Here’s my comparison data on the general US population, based on latest-available information from US Census.  In 2003  about  11.7 percent of the population was foreign-born.    (http://www.census.gov/prod/2004pubs/p20-551.pdf)  Of these, only about 40 percent are naturalized US citizens (http://www.census.gov/prod/2003pubs/c2kbr-34.pdf). But corrected for the same average age (or residence time in the US), it looks like very roughly 70 percent of immigrants are  naturalized.  And, if we adjusted for region of residence, since startups and immigrants both disproportionally reside in some regions, the fraction of immigrants in their sample would probably be even lower than the general population in the same region.

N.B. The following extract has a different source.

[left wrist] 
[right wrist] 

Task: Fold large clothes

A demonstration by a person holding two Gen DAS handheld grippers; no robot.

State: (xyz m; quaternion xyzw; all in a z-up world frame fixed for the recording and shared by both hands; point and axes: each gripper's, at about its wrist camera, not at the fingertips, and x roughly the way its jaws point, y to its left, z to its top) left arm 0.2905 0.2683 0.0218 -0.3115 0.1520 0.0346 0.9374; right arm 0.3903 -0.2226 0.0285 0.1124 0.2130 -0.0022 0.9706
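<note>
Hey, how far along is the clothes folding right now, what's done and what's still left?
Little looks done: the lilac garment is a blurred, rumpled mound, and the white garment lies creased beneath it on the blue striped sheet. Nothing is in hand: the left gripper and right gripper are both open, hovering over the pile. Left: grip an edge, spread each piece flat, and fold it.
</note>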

On the other hand, it might be more relevant to look at the status of company founders in the year of founding, rather than today. Presumably fewer of them were US citizens at the time (although the percentage foreign born would be the same). But a similar correction would apply to the immigrant population of the US as a whole, so it’s still not clear that the two would differ meaningfully.

Finally, this research looks well-done to me. It’s only their spin on the executive summary  that I disagree with. They seem to have done a much more careful job than previous analysis on this topic, and if you read their report carefully they don’t overstate their results.

[A good comment on this research is at http://www.usnews.com/blogs/capital-commerce/2009/07/16/immigrants-a-driving-force-behind-innovative-firms.html#3323010 . The commenter has delved into the report and extracted some numbers I didn't notice, that support the view that this research is NOT pro-immigration, at least not directly.]